> _EXERCISE_
Please give back, exactly as written, the lines from the line with "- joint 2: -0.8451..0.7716" to the line with "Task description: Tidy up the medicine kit" in the listing below, leaving out all pictures.

[RAW DATA Boundary: Start]

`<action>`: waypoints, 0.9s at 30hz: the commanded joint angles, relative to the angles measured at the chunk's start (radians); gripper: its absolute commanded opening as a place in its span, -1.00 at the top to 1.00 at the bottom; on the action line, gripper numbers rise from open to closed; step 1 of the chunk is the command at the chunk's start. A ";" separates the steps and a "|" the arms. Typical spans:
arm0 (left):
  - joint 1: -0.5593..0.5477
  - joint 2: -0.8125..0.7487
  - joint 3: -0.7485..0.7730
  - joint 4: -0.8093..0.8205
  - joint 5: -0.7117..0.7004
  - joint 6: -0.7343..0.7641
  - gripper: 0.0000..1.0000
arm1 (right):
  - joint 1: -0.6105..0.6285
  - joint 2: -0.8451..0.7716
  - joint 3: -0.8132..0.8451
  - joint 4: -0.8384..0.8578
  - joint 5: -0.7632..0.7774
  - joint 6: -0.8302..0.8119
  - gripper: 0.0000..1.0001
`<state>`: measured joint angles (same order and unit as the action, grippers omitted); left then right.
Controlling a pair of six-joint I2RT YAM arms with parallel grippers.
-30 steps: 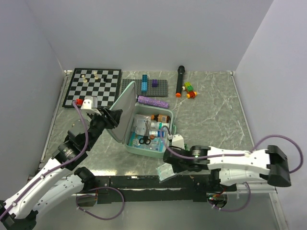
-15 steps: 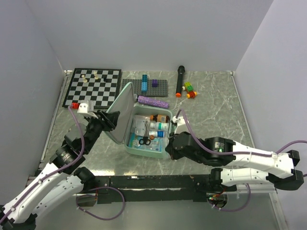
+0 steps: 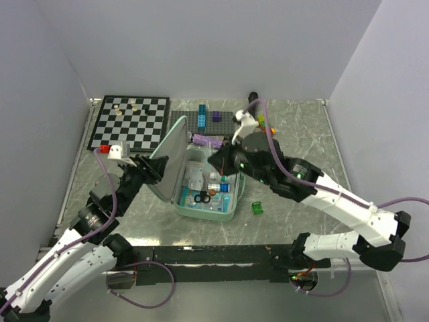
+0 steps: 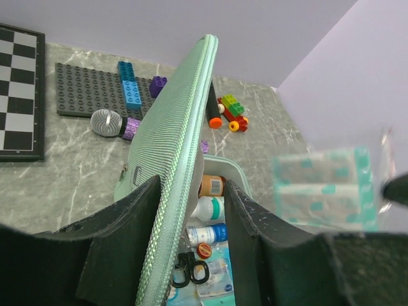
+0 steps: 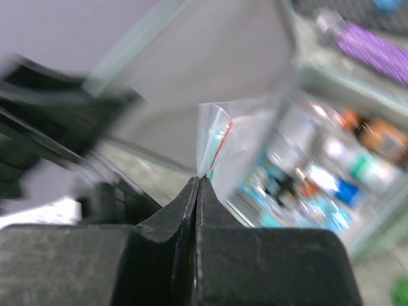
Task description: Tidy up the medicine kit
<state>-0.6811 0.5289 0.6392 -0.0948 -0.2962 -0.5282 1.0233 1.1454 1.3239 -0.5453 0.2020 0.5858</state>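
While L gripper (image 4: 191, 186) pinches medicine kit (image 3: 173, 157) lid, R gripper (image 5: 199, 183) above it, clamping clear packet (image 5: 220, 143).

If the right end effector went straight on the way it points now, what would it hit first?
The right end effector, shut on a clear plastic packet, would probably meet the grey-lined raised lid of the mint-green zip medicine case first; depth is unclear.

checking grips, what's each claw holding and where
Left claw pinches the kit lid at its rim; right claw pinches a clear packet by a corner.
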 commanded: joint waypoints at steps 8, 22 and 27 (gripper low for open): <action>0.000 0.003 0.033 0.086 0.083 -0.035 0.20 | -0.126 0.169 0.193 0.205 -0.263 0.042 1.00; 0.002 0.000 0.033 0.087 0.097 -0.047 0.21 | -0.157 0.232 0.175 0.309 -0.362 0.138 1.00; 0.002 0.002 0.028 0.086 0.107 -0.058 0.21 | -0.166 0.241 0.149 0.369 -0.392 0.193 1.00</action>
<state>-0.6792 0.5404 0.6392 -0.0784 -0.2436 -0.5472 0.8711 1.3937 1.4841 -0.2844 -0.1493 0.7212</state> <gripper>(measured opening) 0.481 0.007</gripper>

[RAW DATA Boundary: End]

> _EXERCISE ANSWER_
  - joint 2: -0.8451..0.7716
  - joint 3: -0.8132..0.8451
  - joint 4: -0.8384..0.8578
  - joint 5: -0.7632..0.7774
  - joint 6: -0.8302..0.8119
  - gripper: 0.0000..1.0001
`<state>`: measured joint angles (same order and unit as the action, grippers omitted); left then right.
Controlling a pair of six-joint I2RT YAM arms with parallel grippers.
-30 steps: 
-15 steps: 
+0 steps: 
+0 steps: 
+0 steps: 
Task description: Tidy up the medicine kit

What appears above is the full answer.